From 44bceacf038ed69835d35a2b2433979ce7ab9443 Mon Sep 17 00:00:00 2001
From: Kovid Goyal <kovid@kovidgoyal.net>
Date: Mon, 17 Jun 2024 10:10:55 +0530
Subject: [PATCH] Amazon metadata: When filtering search engine results by
 title ignore words of the title that are purely punctuation

---
 src/calibre/ebooks/metadata/sources/amazon.py | 11 +++++++++--
 1 file changed, 9 insertions(+), 2 deletions(-)

diff --git a/src/calibre/ebooks/metadata/sources/amazon.py b/src/calibre/ebooks/metadata/sources/amazon.py
index 4db563e676..8f1e113715 100644
--- a/src/calibre/ebooks/metadata/sources/amazon.py
+++ b/src/calibre/ebooks/metadata/sources/amazon.py
@@ -1082,7 +1082,7 @@ class Worker(Thread):  # Get details {{{
 class Amazon(Source):
 
     name = 'Amazon.com'
-    version = (1, 3, 7)
+    version = (1, 3, 8)
     minimum_calibre_version = (2, 82, 0)
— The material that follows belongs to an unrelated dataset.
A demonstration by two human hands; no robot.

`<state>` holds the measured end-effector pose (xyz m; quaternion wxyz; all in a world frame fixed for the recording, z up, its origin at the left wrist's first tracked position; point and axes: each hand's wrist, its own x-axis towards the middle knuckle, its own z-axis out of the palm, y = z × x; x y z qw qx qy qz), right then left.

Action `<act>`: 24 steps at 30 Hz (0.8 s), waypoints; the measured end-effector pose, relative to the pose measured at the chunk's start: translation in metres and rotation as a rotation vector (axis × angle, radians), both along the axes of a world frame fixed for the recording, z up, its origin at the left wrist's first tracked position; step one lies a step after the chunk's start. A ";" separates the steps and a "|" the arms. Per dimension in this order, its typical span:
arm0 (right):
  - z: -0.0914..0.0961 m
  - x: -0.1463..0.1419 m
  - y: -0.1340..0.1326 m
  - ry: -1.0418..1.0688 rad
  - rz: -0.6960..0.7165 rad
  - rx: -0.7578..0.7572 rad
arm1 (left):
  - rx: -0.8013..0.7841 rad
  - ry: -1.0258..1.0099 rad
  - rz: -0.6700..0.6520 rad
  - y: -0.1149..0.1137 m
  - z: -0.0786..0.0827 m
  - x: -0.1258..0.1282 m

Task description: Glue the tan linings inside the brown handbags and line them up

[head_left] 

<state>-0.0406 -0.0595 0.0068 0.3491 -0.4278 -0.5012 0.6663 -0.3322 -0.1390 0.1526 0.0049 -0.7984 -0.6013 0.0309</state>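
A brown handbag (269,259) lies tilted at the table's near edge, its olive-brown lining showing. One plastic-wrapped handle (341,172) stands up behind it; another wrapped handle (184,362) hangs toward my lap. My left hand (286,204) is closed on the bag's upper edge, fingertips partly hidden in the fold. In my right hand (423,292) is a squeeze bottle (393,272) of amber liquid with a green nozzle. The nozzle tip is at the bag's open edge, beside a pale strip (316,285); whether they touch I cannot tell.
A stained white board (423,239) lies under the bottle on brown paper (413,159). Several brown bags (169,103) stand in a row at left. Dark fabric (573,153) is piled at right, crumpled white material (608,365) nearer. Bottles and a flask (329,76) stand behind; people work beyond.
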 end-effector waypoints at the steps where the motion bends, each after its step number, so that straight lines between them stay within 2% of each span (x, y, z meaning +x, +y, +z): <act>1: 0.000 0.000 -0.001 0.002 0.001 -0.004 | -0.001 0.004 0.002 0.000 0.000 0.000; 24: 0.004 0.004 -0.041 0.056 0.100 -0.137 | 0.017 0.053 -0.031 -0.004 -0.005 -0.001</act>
     description = _('Downloads metadata and covers from Amazon')
 
@@ -1684,13 +1684,20 @@ class Amazon(Source):
         if not self.use_search_engine:
             return True
         if title is not None:
+            import regex
+            only_punctuation_pat = regex.compile(r'^\p{P}+$')
 
             def tokenize_title(x):
-                return icu_lower(x).replace("'", '').replace('"', '').rstrip(':')
+                ans = icu_lower(x).replace("'", '').replace('"', '').rstrip(':')
+                if only_punctuation_pat.match(ans) is not None:
+                    ans = ''
+                return ans
 
             tokens = {tokenize_title(x) for x in title.split() if len(x) > 3}
+            tokens.discard('')
             if tokens:
                 result_tokens = {tokenize_title(x) for x in mi.title.split()}
+                result_tokens.discard('')
                 if not tokens.intersection(result_tokens):
                     log('Ignoring result:', mi.title, 'as its title does not match')
                     return False